Description of the task: Copy out each line of the material in which the word "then" can be found.
(Data extract begins)
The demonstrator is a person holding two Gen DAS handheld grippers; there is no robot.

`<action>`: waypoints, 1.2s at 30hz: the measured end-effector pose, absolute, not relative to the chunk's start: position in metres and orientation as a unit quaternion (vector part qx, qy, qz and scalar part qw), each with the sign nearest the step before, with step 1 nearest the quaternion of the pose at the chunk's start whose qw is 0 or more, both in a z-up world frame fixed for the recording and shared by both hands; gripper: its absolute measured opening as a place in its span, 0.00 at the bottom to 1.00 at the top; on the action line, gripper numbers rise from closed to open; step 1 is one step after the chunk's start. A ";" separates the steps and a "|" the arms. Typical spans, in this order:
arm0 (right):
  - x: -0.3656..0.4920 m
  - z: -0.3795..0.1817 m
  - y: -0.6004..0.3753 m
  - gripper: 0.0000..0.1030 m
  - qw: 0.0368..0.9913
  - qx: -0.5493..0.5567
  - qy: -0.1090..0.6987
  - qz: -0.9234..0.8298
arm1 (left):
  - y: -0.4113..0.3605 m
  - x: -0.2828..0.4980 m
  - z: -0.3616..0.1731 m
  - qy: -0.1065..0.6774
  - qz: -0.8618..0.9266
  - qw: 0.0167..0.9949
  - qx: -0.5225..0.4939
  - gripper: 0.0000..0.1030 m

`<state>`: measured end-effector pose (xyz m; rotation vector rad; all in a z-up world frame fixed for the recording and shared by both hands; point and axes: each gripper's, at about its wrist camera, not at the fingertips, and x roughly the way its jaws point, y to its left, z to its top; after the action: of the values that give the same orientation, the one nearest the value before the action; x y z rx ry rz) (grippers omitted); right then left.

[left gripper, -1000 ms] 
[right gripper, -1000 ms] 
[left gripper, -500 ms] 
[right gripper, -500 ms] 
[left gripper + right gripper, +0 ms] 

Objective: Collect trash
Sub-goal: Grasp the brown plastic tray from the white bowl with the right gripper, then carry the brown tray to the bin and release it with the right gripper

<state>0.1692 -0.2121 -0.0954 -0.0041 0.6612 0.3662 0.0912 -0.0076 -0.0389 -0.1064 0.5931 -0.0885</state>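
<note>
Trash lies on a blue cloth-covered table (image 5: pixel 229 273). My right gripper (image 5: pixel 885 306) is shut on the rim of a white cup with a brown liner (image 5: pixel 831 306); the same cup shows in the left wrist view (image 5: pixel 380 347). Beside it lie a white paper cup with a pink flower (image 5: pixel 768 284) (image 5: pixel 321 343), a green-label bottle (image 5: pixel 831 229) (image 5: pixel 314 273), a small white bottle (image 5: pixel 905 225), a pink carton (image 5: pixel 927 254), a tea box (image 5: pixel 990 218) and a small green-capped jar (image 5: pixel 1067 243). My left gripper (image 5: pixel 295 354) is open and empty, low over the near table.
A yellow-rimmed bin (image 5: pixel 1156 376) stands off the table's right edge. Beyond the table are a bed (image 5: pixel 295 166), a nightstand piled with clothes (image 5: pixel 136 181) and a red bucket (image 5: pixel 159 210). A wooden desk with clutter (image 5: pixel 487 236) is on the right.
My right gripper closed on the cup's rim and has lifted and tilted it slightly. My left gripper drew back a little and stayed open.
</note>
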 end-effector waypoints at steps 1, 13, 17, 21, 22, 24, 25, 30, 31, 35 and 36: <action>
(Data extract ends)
Task output:
`<state>`: measured end-effector pose (xyz m; rotation vector rad; all in a z-up world frame fixed for the recording and shared by both hands; point and axes: each gripper's, at about its wrist camera, not at the fingertips, and x roughly the way its jaws point, y to its left, z to its top; after the action: of the values that give the same orientation, the one nearest the value before the action; x y z rx ry rz) (grippers omitted); right then left.
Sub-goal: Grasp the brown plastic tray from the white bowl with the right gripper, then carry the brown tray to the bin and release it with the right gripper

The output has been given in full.